De retour à Genève en 1541, Calvin élabore ce texte négocié ensuite avec les conseils de la ville. Il y distingue très nettement le pouvoir ecclésiastique et le pouvoir de la cité. Il ne s'agit pas d'une séparation de l'Église avec l'État avant la lettre, mais d'une complémentarité des tâches.
Le problème de l'excommunication est au centre du débat entre le magistrat (l'autorité civile) et la compagnie des pasteurs. L'excommunication (interdiction de participer à la Cène) est-elle un acte religieux ou un acte civil ?

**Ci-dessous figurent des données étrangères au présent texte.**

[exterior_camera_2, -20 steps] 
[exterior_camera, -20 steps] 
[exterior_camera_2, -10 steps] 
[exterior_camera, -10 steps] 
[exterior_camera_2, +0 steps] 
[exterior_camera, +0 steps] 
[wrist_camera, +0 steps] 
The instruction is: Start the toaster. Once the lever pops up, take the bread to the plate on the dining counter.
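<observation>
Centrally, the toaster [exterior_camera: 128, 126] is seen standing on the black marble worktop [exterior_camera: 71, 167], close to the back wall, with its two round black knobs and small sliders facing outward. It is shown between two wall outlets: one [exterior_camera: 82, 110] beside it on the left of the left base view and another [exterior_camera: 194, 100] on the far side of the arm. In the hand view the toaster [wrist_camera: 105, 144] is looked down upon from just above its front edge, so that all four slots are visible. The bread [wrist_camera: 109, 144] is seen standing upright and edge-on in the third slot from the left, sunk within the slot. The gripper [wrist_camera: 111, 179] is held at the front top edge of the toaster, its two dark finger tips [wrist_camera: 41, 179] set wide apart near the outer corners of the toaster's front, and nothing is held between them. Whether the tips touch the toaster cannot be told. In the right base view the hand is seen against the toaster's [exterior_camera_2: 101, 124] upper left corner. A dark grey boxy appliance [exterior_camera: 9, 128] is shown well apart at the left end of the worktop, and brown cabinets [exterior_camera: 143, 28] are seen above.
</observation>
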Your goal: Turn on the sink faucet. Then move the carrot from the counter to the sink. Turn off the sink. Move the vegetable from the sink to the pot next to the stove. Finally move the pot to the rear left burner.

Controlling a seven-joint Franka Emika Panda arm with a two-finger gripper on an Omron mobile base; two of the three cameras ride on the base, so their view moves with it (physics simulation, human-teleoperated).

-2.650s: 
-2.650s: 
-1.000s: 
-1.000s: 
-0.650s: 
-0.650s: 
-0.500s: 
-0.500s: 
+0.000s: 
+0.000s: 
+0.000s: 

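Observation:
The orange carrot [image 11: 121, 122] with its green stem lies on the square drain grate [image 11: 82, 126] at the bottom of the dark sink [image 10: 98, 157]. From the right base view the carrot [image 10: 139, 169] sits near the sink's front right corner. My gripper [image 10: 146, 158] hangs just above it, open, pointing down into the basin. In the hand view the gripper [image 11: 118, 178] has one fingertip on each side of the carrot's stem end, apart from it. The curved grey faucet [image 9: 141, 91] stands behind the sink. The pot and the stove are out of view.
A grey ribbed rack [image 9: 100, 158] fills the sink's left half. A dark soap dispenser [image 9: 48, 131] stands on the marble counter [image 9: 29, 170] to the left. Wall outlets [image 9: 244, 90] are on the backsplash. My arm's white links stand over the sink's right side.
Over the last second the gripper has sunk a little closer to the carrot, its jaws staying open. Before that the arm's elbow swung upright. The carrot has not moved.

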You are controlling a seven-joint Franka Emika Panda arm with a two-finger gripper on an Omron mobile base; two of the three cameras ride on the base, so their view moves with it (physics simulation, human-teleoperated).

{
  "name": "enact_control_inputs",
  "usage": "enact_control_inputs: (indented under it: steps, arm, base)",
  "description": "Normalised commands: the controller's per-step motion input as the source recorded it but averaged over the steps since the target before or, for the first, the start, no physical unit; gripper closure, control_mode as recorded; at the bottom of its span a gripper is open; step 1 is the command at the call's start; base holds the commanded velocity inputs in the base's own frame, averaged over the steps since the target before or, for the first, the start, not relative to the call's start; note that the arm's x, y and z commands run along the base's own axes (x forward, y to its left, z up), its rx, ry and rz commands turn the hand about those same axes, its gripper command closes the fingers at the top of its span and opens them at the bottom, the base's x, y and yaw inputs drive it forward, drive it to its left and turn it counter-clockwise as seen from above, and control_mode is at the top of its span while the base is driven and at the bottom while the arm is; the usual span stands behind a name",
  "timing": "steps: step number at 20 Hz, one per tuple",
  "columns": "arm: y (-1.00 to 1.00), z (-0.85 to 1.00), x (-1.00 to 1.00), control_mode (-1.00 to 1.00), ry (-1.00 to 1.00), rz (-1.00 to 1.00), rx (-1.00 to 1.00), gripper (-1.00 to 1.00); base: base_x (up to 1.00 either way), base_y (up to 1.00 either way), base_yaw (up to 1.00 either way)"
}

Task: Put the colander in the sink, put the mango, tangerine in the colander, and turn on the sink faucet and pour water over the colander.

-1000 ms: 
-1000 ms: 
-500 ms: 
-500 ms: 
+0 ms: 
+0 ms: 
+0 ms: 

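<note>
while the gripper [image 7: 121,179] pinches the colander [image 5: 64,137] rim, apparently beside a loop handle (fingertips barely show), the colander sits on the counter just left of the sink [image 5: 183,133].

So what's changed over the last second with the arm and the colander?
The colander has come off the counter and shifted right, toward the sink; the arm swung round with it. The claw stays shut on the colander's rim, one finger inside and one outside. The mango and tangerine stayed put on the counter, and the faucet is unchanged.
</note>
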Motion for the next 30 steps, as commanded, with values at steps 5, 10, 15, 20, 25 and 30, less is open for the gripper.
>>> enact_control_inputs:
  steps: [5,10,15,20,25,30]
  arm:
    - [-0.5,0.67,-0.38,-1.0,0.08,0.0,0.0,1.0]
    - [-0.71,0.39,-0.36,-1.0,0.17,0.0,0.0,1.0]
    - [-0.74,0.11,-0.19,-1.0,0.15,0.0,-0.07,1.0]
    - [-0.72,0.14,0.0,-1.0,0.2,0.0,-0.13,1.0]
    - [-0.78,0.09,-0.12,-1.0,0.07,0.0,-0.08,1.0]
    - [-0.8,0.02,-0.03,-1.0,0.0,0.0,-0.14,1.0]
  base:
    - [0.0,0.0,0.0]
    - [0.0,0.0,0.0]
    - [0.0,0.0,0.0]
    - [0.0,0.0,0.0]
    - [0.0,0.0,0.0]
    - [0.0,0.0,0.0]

Calvin défend la première interprétation. Les conseils de la ville veulent garder la prérogative d'excommunier. La compagnie des pasteurs doit lutter pied à pied pour finalement l'emporter.
L'autorité civile intervient également en approuvant la nomination des pasteurs, après cooptation par leurs pairs, et en déposant les pasteurs indignes, sur recommandations de la compagnie des pasteurs.
Le pouvoir du consistoire est limité par la possibilité de recours au magistrat dans de nombreuses instances.